Saltanatın, askeri-sivil otoriterleşmelerin sürdürülebilmesi uğruna, “Aynı senaryolu giderek çirkinleşen oyunun kopyaları..” ile yüz yüze kalmak zorunda mıyız? Artık fazlası ile sırıtan, çirkinleşen oyunları oylarımızla kökten bozamaz mıyız? Yoksa alın yazısı varsayıp ucuzcu bireysel kurtuluşların çekiciliğine kapılıp kendimize, çıkarlarımıza ihanet suçlarının ortağı olmayı mı seçeceğiz? Seçim sizin, seçim bizim..
Türkiye’nin Atatürk devrimciliği kazanımlarının üzerine, yaşamın her alanına dönük örgütlenme özgürlüklerinin tanındığı 27 Mayıs Anayasası, yasaları ile gelen kazanımlarının tadına bir 17 yıl içinde ancak varabilmiştik.. Gelişmiş ülkelerin ekonomik, toplumsal birikimleri ile edindikleri kazanımların birikimine sahip olduğumuzu savlamak, doğal olarak yanılgı olacaktı. İlk güçlü yumruğu, darbeyi yememiz 12 Mart sürecindeydi.

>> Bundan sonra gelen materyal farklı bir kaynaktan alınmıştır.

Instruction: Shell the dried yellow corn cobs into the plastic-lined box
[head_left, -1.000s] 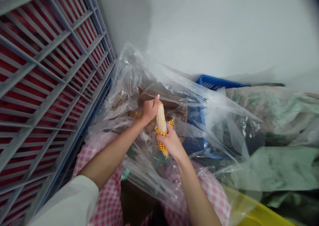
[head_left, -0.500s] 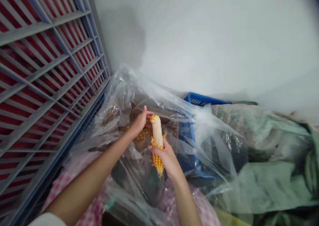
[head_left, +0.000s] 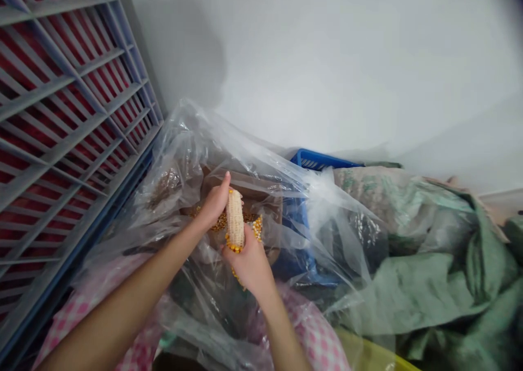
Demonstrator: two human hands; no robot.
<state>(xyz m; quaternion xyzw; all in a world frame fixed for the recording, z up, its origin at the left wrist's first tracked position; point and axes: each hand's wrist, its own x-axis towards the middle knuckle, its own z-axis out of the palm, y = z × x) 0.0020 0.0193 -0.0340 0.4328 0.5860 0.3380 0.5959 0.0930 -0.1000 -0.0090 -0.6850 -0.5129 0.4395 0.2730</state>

Gazetecilik alanında hedef tahtasında, Atatürk’ün özenle İstanbul’a göndererek mandacı İstanbul medyasına karşı tek başına yola çıkma görevini verdiği Yunus Nadi’nin Cumhuriyet gazetesinin olması kaçınılmazdı. Çarpıcı olanı da kuşkusuz ilk darbecilerin aile içinden, damatlar ailelerinden çıkmasıydı. Nadir Nadi, kısa süreliğine yanında olabilen, sonrasında ölümü ile aramızdan ayrılmış kardeşi Doğan Nadi ile birlikte direnebilmişti. 12 Mart sonrası günlerde yalnız yakalanmıştı. Çalışanlarının iş güvenliklerini koruyamayınca da yetkilerinden, görevlerinden ayrılmak zorunda kalmıştı.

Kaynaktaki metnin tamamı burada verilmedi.